Checkins Facebook likes Were Here count Facebook share count Twitter followers
LinkedIn followers
Walmart 13.5k 34.3m 19.49m - 930k 1m
  - Jet 2.09k 329k - 179k 21.9k 27.9k
  - Sams - 313k 281k - 111k -
Amazon 1.6k 28.74m - 4.98m 2.79m 4.43m
  - Whole Foods 105k 4.3m 1.42m 139k 4.84m 236k

Why do we keep bringing up Whole Foods? Because groceries are the next big battlefield. Amazon purchased the healthy food chain last June and immediately rolled out plans for delivery service, and Walmart - groceries account for 50% of its revenue - suddenly finds itself playing catchup.

Avocado toast?

This week, Walmart announced they were bringing in a new president for Jet.com - Simon Belsham, who has years of experience scaling up grocery deliveries at Tesco, Britain's largest grocery chain. Which, again, is not exactly playing to Jet's strength as a hip brand for urban millennials. 

Which brings us the Walmart's second problem: With its heavy reliance on cost-conscious rural and suburban dwellers, Walmart was very pleased to append Jet.com to its empire. But as so often happens when the Empire moves in, the hip young Lando Calrissians move out. There were culture clashes from the startJet had weekly in-house happy hours at its Hoboken office, while Walmart's hometown of Bentonville, Arkansas was completely dry until 2012.  

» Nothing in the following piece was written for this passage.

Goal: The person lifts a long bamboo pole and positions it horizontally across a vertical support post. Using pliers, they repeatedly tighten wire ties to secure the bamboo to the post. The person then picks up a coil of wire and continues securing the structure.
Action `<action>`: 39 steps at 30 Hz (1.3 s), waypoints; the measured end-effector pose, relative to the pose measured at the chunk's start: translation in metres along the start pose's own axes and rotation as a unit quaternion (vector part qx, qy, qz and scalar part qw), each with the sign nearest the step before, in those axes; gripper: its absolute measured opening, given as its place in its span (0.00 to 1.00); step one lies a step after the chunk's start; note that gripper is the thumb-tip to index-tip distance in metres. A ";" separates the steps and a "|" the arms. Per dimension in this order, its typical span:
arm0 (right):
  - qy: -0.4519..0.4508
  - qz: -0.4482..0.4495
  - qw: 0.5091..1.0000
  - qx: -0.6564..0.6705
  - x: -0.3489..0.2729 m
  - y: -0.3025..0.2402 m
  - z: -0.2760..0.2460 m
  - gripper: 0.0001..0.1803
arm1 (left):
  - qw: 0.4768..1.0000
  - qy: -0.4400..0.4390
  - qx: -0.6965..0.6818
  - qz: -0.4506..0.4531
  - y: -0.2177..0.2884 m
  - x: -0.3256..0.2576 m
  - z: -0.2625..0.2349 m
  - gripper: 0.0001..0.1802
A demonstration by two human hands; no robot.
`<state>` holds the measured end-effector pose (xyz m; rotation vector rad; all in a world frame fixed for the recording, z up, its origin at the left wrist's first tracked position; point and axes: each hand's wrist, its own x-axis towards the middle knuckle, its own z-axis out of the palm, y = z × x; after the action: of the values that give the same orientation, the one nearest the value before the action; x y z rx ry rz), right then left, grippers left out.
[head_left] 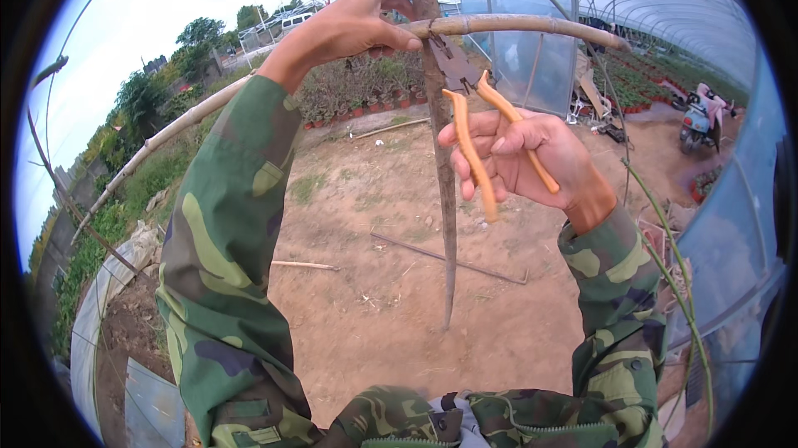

Jet got to keep its happy hours (although everyone has to schlep down to the local pub). But bringing in a grocery exec isn't exectly hip, nor is trying to shoehorn groceries in with snappy footware and slim-cut tailored jackets. Amazon owns Zappos, but when it moved into the grocery game it didn't try to get Zappos selling hummus and pita and avocados; it bought Whole Foods.

Jet.com founder Marc Lore is now a honcho in Walmart's digital effort, and you can see his hand in the company's Bonobos purchase, as well as Jet's own curated products, their "Uniquely J" line. But the parent company seems to be backing away from the brand that drove its digital growth spurt, just when it should be upping the stakes.

Walmart CEO Doug McMillon, on an investor call (transcript from Seeking Alpha, via DigitalCommerce360.com), was sending very mixed messages about Walmart's commitment to Jet:

“The Jet brand over-indexed with higher-income, urban, millennial customers when we made the acquisition, and we intend to build on that strength going forward,” McMillon said. “We’ve been investing more in Walmart.com on a national basis and reducing marketing investment in Jet, except in certain urban markets. Due to this change, Jet will not grow as quickly as it did in early days but it will be well positioned where we’ve chosen to focus the brand.”

"Where we've focused the brand" remains unclear.